As people around the world organize for future societies where respect for life is paramount, many are looking for examples of how it can be done. We believe that Rojava can offer immense guidance and hope in that respect. Caught in between an imperialist proxy war in Syria, Turkish colonialism, and one of the strongest terrorist organizations the region has seen, the Kurdish freedom movement has managed to build a society where power remains firmly in the hands of the people. Rojava’s implementation of democratic confederalism has resulted in autonomous communities that practice alternative justice, ensure their own safety, improve environmental sustainability, and much more.
Just as the region’s political system has been rebuilt from the bottom up, so too conflict resolution is now handled at the local level by community members. This is done through neighborhood-based reconciliation committees that function as part of Rojava’s commune system. Women’s houses are a similar mechanism of restorative justice, but one that was set up specifically to protect women’s rights when it comes to family and marital issues. Similar to the revolutionary movement’s attempt to communalize politics and economy through the construction of communes and cooperatives, the new justice mechanisms aim to communalize conflict resolution. Community members now have a place to come together to handle disputes by themselves without outside actors and institutions such as courts.

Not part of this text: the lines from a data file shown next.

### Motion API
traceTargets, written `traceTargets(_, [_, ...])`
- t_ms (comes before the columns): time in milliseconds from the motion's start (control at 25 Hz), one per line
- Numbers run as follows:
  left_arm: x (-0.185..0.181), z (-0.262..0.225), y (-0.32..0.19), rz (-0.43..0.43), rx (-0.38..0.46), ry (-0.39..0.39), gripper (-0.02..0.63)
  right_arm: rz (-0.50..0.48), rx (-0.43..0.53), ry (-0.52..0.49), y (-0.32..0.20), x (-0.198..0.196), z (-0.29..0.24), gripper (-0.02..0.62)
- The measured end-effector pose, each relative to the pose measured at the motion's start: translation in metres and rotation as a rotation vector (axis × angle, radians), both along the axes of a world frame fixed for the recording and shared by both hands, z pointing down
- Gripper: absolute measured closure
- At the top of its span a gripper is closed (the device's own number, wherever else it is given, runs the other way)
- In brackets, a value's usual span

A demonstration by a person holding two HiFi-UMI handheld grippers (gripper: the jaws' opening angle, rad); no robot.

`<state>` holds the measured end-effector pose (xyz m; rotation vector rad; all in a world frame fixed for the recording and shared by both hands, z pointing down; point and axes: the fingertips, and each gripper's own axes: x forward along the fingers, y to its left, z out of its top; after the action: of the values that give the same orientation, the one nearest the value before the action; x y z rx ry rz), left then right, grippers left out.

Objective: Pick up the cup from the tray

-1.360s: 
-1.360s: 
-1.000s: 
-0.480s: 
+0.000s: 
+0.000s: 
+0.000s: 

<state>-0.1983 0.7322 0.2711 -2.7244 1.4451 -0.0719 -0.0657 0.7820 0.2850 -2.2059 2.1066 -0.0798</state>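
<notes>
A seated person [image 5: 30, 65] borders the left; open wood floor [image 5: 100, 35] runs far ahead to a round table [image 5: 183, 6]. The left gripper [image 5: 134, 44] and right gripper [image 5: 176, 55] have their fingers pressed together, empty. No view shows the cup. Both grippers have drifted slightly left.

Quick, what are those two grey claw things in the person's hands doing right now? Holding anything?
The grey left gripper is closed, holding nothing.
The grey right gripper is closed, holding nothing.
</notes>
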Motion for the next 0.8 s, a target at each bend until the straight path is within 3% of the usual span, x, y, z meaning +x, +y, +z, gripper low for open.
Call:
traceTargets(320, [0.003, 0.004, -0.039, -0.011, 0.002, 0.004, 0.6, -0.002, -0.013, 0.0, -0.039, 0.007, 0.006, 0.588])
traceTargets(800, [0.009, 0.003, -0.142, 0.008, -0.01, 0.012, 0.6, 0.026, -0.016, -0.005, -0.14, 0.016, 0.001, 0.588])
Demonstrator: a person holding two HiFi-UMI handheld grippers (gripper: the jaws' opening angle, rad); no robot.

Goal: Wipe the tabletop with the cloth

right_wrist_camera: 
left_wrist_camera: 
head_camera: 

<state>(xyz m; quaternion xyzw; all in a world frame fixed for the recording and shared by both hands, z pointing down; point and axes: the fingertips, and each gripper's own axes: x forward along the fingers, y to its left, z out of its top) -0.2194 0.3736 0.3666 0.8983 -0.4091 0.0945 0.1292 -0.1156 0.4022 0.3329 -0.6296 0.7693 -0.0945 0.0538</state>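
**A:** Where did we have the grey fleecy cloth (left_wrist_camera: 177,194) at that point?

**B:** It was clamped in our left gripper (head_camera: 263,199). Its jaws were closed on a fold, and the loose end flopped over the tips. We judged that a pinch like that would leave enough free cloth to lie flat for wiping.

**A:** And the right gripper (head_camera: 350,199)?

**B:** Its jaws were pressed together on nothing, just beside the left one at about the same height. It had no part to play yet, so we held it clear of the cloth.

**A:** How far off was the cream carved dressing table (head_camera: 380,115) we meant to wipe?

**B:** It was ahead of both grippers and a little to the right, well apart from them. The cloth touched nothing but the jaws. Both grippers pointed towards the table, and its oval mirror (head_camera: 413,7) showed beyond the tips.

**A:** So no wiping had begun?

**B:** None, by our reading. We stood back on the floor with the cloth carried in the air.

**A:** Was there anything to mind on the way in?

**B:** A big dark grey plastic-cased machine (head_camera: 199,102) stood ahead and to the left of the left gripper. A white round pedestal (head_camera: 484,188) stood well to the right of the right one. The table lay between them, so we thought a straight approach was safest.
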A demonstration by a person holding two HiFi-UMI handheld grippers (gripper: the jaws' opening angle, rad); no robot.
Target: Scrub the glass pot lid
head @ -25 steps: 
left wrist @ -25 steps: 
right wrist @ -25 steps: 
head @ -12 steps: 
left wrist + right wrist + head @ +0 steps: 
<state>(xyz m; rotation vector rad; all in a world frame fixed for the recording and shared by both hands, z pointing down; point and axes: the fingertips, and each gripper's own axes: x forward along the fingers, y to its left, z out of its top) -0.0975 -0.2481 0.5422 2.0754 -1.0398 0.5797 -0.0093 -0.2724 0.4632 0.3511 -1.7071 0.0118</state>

The following quote from Dilar Dirik’s book, The Kurdish Women’s Movement History, Theory, Practice, helps encapsulate the movement’s unique position and potential:
“Democratic Confederalism is not merely a material structure: it is also a moral and political attitude, a way of life, a philosophy, a revolutionary social contract, and it is already under construction in hearts and minds of people who imagine life without the state. In an environment in which politics, citizenship, and democracy are increasingly tied to the state and the capitalist world-system, with neoliberal non-governmental organizations playing a growing role, the Kurdistan freedom movement creates ungovernable organized communities outside of the gaze and control of the state.”
Our workshop would include group activities where participants would share potential solutions to serious issues faced in our communities (ex. prison- industrial complex, institutional racism, poverty) followed by a presentation on Rojava and how they address these issues. We will be joined by several activists who spent time in Rojava volunteering in its various structures.